What the task requires:
Retype all of the data shown below, keeping every character the same.
"""
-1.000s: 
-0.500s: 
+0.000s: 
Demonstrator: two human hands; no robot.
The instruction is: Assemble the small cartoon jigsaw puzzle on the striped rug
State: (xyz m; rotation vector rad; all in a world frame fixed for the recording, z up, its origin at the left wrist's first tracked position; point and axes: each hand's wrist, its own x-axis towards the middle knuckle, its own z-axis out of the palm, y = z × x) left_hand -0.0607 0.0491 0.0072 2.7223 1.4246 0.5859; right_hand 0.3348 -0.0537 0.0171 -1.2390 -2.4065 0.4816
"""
Task answer:
-1.000s: 
-0.500s: 
+0.000s: 
Demonstrator: two human hands; no robot.
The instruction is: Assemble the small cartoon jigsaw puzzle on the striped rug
State: (xyz m; rotation vector rad; all in a world frame fixed for the recording, z up, its origin at the left wrist's first tracked position; point and axes: each hand's wrist, its own x-axis towards the middle knuckle, its own z-axis out of the palm, y = z × x) left_hand -0.0607 0.0491 0.0072 2.7223 1.4246 0.5859; right_hand 0.3348 -0.0537 0.0171 -1.2390 -2.4065 0.4816

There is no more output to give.